RUTA said:
The way the momentum-energy content of the matter-occupied region of spacetime affects the geometry of the vacuum region surrounding it is via the coupling between regions as expressed in the extrinsic curvature K on the spatial hypersurface boundary.
This is one way of viewing the connection, but not the only one. A drawback of viewing it this way is that the extrinsic curvature you describe depends on how you slice up the spacetime into spacelike slices. In the simple examples you discuss, there is a "preferred" slicing given, roughly speaking, by the "rest frame" of the central body in the asymptotically flat vacuum region. But there won't always be any way to pick out a slicing from any symmetries in the problem.
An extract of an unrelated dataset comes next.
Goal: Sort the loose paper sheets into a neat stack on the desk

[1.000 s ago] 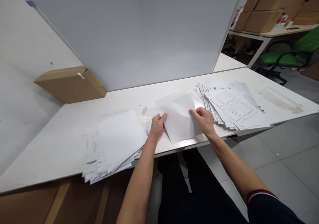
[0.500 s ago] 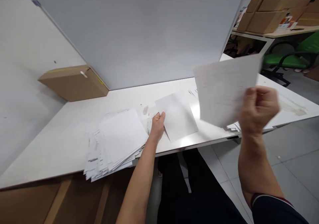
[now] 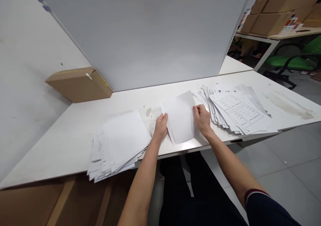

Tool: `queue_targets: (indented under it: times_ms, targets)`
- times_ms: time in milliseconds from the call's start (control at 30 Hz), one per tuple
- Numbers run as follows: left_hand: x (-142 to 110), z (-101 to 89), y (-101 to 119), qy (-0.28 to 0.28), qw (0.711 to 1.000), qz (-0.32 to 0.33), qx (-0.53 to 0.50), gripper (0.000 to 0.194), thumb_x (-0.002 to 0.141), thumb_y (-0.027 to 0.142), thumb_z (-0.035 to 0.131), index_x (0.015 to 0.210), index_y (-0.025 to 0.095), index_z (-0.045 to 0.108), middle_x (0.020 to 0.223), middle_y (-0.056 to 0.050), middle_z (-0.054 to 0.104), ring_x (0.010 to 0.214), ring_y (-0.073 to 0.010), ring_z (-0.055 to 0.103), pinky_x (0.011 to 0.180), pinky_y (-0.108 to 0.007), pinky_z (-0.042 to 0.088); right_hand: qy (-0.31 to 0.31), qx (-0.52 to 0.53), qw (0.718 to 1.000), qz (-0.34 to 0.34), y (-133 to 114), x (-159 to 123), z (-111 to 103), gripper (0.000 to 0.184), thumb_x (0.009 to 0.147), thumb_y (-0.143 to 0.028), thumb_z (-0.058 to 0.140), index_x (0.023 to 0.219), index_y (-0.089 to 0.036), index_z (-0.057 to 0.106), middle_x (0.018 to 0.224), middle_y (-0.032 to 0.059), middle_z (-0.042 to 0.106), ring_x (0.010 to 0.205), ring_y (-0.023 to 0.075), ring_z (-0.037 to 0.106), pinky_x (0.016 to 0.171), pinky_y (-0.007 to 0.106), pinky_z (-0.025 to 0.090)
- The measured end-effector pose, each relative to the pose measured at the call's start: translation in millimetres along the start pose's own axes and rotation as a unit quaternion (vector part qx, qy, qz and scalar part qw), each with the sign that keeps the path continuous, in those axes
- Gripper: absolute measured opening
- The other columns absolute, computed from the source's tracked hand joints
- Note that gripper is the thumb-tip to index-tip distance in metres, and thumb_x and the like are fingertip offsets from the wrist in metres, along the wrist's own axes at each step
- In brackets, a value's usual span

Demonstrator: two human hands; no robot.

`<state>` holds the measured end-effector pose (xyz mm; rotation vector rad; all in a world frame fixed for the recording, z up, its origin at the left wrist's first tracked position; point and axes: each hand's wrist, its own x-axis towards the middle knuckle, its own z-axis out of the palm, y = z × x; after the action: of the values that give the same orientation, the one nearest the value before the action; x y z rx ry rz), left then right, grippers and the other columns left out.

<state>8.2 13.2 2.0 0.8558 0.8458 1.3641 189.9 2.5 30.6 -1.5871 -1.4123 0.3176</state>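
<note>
Between my hands, a few white sheets of paper (image 3: 181,120) are held just over the front part of the white table, their blank side toward me. My left hand (image 3: 161,126) pinches the left edge with the thumb on top. My right hand (image 3: 202,118) is closed on the right edge. To the left lies a messy stack of paper (image 3: 126,139), blank sheet uppermost, overhanging the table's front edge. On the right, close to my right hand, a fanned-out pile of printed sheets (image 3: 238,110) shows boxed diagrams on its top page.
The white table (image 3: 65,145) runs along a grey panel (image 3: 155,35). A cardboard box (image 3: 80,85) leans in the left corner. Stains (image 3: 291,105) mark the table's right end. Behind it are a green chair (image 3: 293,61) and stacked cartons (image 3: 272,15) on another table.
My right hand has come left and down with its sheet, from above the right pile to the paper in my left hand. The printed pile now shows. My left hand has stayed nearly still.
</note>
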Motion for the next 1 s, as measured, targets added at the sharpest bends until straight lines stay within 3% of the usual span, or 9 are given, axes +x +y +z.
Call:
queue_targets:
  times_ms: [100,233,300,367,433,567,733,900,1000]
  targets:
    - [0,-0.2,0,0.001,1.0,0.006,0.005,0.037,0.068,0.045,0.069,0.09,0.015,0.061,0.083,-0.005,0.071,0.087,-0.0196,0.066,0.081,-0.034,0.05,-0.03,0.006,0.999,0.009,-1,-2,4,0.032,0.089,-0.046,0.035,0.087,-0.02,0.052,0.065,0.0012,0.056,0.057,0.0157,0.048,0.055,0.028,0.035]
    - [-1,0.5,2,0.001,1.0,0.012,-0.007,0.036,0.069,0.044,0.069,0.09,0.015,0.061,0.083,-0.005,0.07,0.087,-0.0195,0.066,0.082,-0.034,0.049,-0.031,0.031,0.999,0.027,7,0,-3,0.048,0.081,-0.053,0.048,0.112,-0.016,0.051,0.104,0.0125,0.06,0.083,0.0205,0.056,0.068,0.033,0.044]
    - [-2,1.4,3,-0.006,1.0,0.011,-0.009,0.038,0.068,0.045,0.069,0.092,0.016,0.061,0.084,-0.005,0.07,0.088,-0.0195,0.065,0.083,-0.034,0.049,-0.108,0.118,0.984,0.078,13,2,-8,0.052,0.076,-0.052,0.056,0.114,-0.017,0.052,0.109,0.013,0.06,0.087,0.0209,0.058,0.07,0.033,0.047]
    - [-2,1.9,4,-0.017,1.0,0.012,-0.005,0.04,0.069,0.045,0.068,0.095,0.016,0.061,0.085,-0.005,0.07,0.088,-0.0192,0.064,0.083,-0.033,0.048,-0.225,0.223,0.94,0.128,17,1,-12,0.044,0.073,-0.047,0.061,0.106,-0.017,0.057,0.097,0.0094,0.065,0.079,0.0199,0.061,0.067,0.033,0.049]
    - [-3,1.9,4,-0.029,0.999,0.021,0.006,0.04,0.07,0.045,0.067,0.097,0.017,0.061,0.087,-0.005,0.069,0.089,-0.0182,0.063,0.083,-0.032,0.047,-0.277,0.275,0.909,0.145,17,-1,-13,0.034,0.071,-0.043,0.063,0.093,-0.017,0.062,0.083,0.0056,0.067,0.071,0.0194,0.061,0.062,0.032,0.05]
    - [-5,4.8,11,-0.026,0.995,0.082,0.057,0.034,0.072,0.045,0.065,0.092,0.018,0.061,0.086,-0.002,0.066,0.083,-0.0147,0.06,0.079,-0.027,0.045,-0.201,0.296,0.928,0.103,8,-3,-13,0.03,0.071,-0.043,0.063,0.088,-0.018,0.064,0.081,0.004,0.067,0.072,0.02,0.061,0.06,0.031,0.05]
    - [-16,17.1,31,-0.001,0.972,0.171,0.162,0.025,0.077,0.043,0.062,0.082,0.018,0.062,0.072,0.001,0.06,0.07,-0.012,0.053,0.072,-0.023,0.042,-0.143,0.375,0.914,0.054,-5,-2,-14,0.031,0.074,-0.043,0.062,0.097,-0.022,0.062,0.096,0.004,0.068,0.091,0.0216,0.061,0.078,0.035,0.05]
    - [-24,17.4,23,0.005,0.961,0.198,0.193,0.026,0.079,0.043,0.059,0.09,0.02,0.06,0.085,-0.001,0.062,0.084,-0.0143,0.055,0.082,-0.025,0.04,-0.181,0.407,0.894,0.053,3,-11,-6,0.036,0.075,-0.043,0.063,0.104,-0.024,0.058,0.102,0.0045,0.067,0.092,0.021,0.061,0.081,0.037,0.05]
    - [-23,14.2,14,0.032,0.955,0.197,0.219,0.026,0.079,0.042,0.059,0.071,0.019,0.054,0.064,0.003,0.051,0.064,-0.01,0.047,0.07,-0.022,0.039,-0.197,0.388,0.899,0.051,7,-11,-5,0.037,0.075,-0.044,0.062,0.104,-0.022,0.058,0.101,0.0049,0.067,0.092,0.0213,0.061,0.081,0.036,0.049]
Also, if we're talking about something like galaxy rotation curves, what we're really interested in is how the stress-energy in the interior region affects the geometry in the
interior region. The rotation curves we measure for galaxies are not measurements of objects outside the galaxy orbiting it; they are measurements of objects
inside the galaxy, responding to the local spacetime geometry in the galaxy's interior. The geometry in the exterior vacuum region only comes into play to the extent it affects the trajectories of the light rays we see coming from the galaxy, and that effect is going to be small, and is not the kind of effect you're looking for in any case.
RUTA said:
I don't have hydrodynamic support and I don't want radially expanding or collapsing shells.
Yes, that's indeed a problem, but it's a problem in the
interior region; you need a stationary blob of matter that is not supported by hydrostatic equilibrium. That doesn't necessarily require the
exterior region to be Kerr; in principle the total angular momentum of the whole blob could be zero, with various individual pieces of matter in the blob orbiting in different planes so their individual orbital angular momenta end up cancelling. (Or, more realistically, the total overall angular momentum could be very small compared to other parameters, so it could be ignored or approximated by small corrections to the zero total angular momentum case.) But in the interior, of course, each individual piece of matter
has to be in a geodesic orbit about the overall center of mass, since there's no other way for the system to be stationary.